Os brutos também amam
A partir dos trabalhos com Winner e Thompson, os críticos, com razão, moveram guerra ao cara de pedra, apontando-o como um dos responsáveis pela nova onda de violência que assolou o policial – e prosseguiu, ainda mais assustadora, quando Sylvester Stallone vestiu o modelito Desejo de Matar para ir mais longe no rumo da selvageria humana, em Stallone Cobra, de George Pan Cosmatos, nos anos 80. Dessa última fase, o filme menos ruim talvez seja O Último Búfalo Branco ou Caçada da Morte, de J. Lee Thompson, de 1977, um western no qual Bronson interpreta o lendário Wild Bill Hickok, em busca do búfalo do título, representação da morte. Foi esse o único filme, entre os nove que o diretor fez com o ator, capaz de lembrar que também Thompson, no começo de sua carreira, era um cineasta talentoso, com filmes como Uma Sombra em Sua Vida e Marcados pelo Destino, para não falar em Círculo do Medo, do qual que Martin Scorsese gosta tanto que até fez o remake, intitulando-o Cabo do Medo.
Tranqüilo
Violento na tela, Bronson foi um homem quase sempre tranqüilo na vida. No começo dos anos 60, envolveu-se no que foi um escândalo explorado pela imprensa sensacionalista, embora a repercussão do caso tenha sido um tanto abafada pelos amores clandestinos de Elizabeth Taylor e Richard Burton, que causavam muito mais furor na época. Durante a rodagem de Fugindo do Inferno, Bronson ficou muito amigo do ator David McCallum, o Ilya Kiriakin da série de TV O Agente da U.N.C.L.E, que interpretava o prisioneiro cego do campo nazista, na superaventura de John Sturges.

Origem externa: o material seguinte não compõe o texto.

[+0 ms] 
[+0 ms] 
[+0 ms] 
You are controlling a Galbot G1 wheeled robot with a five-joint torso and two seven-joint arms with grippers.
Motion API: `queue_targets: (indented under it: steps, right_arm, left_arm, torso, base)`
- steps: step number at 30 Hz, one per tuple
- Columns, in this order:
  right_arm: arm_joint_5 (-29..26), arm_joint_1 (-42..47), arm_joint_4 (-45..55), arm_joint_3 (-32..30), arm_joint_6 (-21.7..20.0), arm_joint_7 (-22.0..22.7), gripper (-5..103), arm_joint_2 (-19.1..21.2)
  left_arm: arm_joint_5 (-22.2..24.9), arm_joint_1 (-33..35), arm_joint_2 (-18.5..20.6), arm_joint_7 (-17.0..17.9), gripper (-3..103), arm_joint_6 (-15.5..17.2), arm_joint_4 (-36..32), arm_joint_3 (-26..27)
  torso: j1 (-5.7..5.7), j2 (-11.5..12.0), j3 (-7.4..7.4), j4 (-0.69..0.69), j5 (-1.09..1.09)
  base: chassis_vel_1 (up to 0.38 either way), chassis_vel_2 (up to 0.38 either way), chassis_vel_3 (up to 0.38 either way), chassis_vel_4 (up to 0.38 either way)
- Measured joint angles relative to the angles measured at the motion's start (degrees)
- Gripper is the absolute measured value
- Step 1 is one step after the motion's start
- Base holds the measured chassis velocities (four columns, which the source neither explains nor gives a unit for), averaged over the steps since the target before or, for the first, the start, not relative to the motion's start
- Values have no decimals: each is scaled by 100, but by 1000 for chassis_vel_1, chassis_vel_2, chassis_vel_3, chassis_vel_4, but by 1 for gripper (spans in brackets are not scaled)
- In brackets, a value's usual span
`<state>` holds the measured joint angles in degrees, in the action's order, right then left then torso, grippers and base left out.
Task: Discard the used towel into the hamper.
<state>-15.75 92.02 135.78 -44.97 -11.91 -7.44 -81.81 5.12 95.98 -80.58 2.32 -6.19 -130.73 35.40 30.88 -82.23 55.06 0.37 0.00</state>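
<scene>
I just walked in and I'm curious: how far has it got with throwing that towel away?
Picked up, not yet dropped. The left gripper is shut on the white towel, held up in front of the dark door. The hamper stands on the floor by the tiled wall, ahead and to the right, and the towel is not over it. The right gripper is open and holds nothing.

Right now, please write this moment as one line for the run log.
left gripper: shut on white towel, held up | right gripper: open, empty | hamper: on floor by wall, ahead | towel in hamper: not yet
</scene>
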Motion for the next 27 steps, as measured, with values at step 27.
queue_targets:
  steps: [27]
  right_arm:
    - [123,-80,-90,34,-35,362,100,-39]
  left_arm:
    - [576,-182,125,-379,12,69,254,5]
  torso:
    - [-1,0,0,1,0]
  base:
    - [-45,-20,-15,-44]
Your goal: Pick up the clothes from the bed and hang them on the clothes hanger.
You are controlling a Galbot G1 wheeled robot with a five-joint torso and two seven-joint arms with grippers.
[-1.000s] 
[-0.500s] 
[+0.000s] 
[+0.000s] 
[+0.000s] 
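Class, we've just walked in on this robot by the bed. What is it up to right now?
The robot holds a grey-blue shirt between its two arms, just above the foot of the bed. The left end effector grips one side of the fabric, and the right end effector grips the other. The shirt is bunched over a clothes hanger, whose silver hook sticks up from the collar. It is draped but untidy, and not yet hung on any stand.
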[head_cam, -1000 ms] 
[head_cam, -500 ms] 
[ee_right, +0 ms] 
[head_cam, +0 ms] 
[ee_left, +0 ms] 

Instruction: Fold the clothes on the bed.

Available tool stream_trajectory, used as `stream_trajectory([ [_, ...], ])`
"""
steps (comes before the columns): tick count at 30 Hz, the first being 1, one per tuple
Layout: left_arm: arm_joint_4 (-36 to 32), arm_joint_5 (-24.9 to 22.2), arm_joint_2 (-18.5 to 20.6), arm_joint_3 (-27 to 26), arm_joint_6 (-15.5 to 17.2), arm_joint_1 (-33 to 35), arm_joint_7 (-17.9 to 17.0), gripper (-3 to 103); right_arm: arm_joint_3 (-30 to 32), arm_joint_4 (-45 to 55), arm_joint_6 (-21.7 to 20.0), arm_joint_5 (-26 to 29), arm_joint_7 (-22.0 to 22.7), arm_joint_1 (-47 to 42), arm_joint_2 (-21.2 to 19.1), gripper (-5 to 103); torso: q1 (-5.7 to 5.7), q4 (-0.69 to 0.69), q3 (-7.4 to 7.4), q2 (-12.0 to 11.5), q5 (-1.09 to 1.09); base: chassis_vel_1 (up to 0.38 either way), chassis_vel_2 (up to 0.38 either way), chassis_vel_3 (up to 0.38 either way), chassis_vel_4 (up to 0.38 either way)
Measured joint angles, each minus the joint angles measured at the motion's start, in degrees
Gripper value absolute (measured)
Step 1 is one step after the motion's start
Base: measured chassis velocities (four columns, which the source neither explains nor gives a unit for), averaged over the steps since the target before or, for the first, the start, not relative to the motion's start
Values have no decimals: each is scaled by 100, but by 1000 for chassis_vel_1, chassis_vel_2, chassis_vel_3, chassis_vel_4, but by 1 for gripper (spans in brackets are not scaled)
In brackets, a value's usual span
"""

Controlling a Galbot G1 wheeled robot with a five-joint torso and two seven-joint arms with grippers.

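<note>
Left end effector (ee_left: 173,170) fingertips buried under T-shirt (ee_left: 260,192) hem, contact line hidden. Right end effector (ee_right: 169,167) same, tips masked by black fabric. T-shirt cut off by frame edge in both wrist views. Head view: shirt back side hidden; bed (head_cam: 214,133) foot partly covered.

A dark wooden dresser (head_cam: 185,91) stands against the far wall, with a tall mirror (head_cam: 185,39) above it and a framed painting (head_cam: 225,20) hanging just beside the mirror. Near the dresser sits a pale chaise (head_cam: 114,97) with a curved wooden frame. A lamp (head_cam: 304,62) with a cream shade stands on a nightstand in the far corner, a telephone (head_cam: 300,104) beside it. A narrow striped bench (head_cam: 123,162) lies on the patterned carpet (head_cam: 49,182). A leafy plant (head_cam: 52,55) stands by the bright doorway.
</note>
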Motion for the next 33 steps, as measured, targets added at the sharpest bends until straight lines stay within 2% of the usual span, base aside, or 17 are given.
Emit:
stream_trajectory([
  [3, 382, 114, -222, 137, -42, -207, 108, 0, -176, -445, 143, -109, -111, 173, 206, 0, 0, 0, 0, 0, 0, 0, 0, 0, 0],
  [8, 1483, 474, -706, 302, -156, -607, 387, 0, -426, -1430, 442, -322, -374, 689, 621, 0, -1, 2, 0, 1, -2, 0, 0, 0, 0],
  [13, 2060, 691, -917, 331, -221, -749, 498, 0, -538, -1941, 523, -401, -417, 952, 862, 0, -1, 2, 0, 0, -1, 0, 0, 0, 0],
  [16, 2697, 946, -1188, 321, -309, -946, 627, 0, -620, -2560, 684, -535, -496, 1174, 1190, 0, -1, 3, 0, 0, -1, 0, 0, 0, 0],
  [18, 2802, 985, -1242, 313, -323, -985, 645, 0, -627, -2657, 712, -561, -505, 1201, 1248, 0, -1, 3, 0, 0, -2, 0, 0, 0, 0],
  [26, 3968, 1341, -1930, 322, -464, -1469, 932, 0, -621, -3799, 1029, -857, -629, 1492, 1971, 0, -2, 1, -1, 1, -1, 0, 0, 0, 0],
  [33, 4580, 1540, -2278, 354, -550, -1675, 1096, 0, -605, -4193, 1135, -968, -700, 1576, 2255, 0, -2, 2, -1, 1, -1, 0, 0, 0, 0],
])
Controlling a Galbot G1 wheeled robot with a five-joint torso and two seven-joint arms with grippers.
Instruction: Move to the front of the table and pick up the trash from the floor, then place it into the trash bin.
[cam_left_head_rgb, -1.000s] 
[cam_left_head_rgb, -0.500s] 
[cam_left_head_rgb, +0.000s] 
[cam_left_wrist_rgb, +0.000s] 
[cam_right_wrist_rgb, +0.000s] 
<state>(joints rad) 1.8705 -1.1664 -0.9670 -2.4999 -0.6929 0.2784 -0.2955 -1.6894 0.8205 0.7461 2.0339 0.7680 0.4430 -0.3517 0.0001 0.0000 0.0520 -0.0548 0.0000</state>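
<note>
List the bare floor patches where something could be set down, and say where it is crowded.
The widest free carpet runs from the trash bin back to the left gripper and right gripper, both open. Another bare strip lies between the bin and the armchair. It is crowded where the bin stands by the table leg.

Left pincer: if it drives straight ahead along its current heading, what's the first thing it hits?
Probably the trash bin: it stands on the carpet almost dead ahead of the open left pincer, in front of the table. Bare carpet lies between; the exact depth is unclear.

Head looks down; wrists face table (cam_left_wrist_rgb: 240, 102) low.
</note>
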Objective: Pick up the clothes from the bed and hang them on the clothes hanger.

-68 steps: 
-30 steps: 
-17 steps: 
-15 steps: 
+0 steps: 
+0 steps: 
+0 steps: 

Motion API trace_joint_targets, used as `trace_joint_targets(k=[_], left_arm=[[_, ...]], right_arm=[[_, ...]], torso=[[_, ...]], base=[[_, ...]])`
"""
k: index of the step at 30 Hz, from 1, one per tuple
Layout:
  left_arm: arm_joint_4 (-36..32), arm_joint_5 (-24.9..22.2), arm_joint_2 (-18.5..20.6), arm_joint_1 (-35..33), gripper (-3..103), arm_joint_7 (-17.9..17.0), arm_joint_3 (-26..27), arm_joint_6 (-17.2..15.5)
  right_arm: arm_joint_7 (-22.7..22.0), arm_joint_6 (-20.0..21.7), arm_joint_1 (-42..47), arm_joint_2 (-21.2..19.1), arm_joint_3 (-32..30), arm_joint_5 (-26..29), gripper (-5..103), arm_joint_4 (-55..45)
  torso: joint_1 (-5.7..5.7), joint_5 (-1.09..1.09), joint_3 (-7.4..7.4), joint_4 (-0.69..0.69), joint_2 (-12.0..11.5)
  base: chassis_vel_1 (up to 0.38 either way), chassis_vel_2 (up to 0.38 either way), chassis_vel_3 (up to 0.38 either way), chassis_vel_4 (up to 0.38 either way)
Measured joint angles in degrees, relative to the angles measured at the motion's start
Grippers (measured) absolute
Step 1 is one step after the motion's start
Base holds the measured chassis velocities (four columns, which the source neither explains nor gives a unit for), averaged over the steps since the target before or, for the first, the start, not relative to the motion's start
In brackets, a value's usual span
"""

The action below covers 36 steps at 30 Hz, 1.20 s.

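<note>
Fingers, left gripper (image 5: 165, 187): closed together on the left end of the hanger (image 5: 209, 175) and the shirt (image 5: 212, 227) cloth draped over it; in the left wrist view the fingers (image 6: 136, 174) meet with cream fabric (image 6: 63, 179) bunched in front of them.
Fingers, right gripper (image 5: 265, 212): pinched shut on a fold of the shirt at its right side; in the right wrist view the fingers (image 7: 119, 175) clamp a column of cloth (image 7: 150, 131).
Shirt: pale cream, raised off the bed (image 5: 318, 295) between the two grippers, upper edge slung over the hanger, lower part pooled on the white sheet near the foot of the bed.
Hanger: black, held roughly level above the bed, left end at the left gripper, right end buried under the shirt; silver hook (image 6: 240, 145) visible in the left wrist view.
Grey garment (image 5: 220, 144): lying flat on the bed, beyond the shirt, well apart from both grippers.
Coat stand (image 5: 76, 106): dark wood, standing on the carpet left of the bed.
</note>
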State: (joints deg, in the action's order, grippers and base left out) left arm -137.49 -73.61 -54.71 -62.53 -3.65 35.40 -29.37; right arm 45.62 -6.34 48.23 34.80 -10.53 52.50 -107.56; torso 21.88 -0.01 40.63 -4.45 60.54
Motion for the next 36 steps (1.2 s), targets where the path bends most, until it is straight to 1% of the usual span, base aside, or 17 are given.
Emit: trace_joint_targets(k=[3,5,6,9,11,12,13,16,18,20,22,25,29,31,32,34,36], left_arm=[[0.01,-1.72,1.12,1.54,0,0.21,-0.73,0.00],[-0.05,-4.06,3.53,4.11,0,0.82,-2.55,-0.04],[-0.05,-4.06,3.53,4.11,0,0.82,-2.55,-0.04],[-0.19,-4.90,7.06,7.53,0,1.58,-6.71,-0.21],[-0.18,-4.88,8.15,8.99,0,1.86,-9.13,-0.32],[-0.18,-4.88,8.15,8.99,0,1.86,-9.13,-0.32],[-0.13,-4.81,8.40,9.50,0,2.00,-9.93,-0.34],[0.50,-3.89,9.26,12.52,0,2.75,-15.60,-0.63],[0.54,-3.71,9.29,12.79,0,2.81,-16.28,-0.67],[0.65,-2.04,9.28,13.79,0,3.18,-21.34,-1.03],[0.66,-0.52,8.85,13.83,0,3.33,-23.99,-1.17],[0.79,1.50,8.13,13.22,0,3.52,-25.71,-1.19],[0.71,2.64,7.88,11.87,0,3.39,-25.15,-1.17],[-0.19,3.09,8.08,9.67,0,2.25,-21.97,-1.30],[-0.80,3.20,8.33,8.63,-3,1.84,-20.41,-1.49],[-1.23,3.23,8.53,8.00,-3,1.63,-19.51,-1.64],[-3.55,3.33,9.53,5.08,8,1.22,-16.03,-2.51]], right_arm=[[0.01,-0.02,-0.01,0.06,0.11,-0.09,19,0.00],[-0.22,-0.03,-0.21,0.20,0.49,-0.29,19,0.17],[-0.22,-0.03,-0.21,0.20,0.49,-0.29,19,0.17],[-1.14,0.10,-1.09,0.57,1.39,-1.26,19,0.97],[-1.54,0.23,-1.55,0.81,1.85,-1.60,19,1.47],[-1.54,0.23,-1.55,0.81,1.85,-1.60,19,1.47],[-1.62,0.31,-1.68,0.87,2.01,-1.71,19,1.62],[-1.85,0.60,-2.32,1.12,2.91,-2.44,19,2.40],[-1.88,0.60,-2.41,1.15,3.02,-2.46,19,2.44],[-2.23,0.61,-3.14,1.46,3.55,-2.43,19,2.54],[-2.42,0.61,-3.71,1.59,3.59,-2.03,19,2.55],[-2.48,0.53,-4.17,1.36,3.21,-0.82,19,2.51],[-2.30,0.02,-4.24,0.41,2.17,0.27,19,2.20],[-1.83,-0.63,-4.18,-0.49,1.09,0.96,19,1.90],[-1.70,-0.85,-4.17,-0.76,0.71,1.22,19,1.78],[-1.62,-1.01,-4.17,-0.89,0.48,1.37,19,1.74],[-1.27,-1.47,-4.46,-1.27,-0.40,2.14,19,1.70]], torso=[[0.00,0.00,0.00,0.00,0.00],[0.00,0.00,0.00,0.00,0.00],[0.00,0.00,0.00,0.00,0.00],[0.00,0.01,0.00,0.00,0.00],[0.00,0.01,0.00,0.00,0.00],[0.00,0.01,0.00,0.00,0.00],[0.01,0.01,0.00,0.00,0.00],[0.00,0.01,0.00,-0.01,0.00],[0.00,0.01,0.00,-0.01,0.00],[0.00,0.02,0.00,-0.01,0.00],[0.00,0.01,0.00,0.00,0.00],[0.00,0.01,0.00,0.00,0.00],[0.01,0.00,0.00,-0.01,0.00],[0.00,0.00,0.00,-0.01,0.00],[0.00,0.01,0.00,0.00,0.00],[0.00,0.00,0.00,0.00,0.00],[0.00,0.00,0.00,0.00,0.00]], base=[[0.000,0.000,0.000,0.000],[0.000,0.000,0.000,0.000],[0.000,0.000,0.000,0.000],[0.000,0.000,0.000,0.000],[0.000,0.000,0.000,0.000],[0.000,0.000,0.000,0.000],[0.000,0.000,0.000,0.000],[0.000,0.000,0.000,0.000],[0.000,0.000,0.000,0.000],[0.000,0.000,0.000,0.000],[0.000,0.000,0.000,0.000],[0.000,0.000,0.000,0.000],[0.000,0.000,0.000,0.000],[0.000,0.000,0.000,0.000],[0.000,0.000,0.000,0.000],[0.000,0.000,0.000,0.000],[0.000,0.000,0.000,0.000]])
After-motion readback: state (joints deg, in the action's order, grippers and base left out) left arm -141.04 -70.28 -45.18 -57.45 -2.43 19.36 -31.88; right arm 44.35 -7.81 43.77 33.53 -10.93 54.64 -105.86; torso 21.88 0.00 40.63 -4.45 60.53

Na tela, Bronson protegia McCallum, terminando por sacrificar-se por ele. Na vida, iniciou um romance com a mulher do ator, Jill Ireland, que abandonou o marido. Casaram-se e ela teve pequenas participações em vários filmes dele. Jill não era espetacularmente bela e também não era talentosa, mas Bronson a amou e eles viveram num clima de romance até a morte dela, de câncer, em 1990. Os seis anos em que Jill lutou contra a doença renderam um livro autobiográfico, Life Wish – Vontade de Viver, em contraponto a Desejo de Matar -, no qual ela destaca o apoio que sempre teve do cara de pedra. Era um bruto, mas quem disse que os brutos não amam?